Task requirements: Return all the lines below exactly. Any picture among them is omitted.

☆ ☆ ☆ ☆

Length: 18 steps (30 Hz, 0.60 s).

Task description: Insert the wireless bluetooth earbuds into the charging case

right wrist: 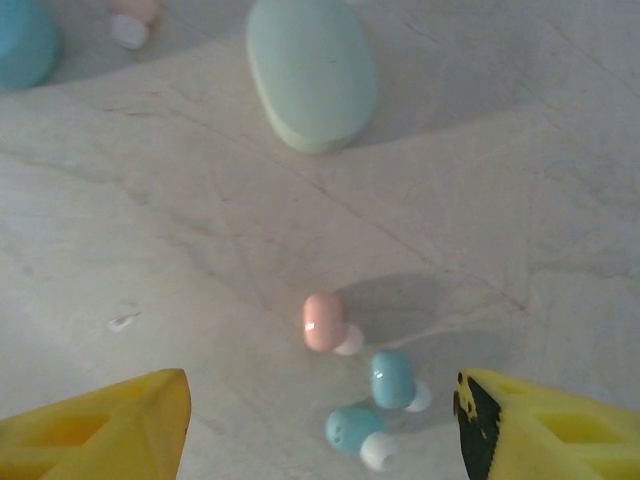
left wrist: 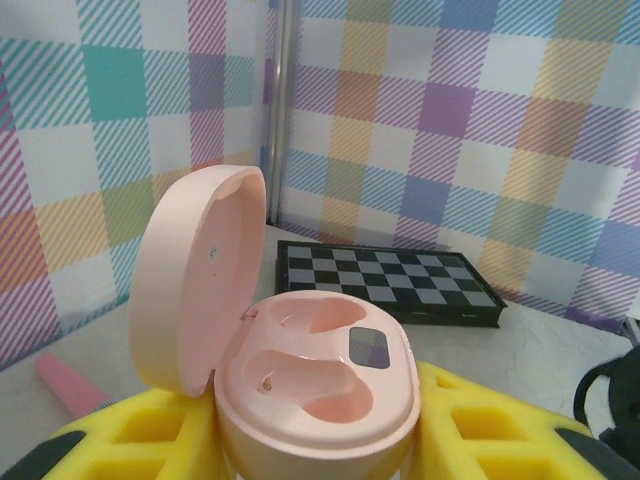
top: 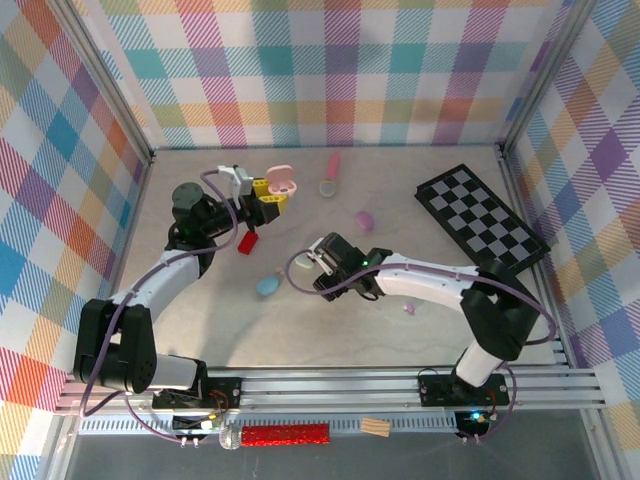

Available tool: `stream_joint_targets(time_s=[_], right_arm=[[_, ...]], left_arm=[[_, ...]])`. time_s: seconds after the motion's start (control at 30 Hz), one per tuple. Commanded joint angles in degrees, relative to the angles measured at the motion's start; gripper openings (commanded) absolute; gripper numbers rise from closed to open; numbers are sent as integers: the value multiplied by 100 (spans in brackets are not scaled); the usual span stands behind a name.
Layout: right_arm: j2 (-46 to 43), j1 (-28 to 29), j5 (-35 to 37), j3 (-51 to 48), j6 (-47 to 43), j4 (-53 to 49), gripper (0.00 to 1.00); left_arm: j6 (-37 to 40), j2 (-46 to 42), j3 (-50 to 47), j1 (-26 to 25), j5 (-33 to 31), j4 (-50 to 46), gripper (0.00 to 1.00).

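My left gripper [top: 272, 196] is shut on a pink charging case [left wrist: 320, 370], its yellow fingers [left wrist: 490, 430] pressing both sides. The case's lid [left wrist: 190, 280] stands open and both of its moulded wells are bare. The same case [top: 283, 180] is held up at the back left of the table. My right gripper [right wrist: 320, 440] hangs open just above the tabletop, near the table's middle [top: 303, 268]. Between its yellow fingertips [right wrist: 110, 430] lie three earbuds: a pink earbud [right wrist: 322, 322] and two blue earbuds [right wrist: 392, 380] [right wrist: 350, 430], all with white tips.
A mint case [right wrist: 310, 70] lies shut ahead of the right gripper, with a blue case [right wrist: 20, 40] and another pink earbud [right wrist: 135, 20] beyond. A purple case [top: 365, 218] and a folded chessboard [top: 480, 220] lie to the right. A red piece [top: 248, 241] lies under the left arm.
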Motion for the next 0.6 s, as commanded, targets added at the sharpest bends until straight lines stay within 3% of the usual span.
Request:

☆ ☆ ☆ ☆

Output for this task:
Length: 18 steps (30 Hz, 0.60 s).

Task description: Insert the wireless bluetooth earbuds into the charging case

right wrist: 
left wrist: 
top: 

Available tool: `stream_joint_targets(time_s=[_], right_arm=[[_, ...]], left_arm=[[_, ...]])`. time_s: seconds after the motion's start (control at 30 Hz), one per tuple. Commanded joint angles in degrees, relative to the angles measured at the motion's start; gripper openings (commanded) absolute; gripper numbers rise from closed to open; numbers are sent as integers: the value multiplied by 100 (spans in brackets are not scaled); the usual span stands behind a name.
Layout: right_arm: j2 (-46 to 43), j1 (-28 to 29), j5 (-35 to 37), j3 (-51 to 48), j6 (-47 to 43), j4 (-53 to 49), gripper (0.00 to 1.00); left_arm: j6 (-37 to 40), j2 (-46 to 42), j3 (-50 to 47), j1 (-26 to 25), j5 (-33 to 31), j4 (-50 to 46), gripper (0.00 to 1.00).

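My left gripper [top: 272, 196] is shut on a pink charging case [left wrist: 320, 370], its yellow fingers [left wrist: 490, 430] pressing both sides. The case's lid [left wrist: 190, 280] stands open and both of its moulded wells are bare. The same case [top: 283, 180] is held up at the back left of the table. My right gripper [right wrist: 320, 440] hangs open just above the tabletop, near the table's middle [top: 303, 268]. Between its yellow fingertips [right wrist: 110, 430] lie three earbuds: a pink earbud [right wrist: 322, 322] and two blue earbuds [right wrist: 392, 380] [right wrist: 350, 430], all with white tips.
A mint case [right wrist: 310, 70] lies shut ahead of the right gripper, with a blue case [right wrist: 20, 40] and another pink earbud [right wrist: 135, 20] beyond. A purple case [top: 365, 218] and a folded chessboard [top: 480, 220] lie to the right. A red piece [top: 248, 241] lies under the left arm.
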Motion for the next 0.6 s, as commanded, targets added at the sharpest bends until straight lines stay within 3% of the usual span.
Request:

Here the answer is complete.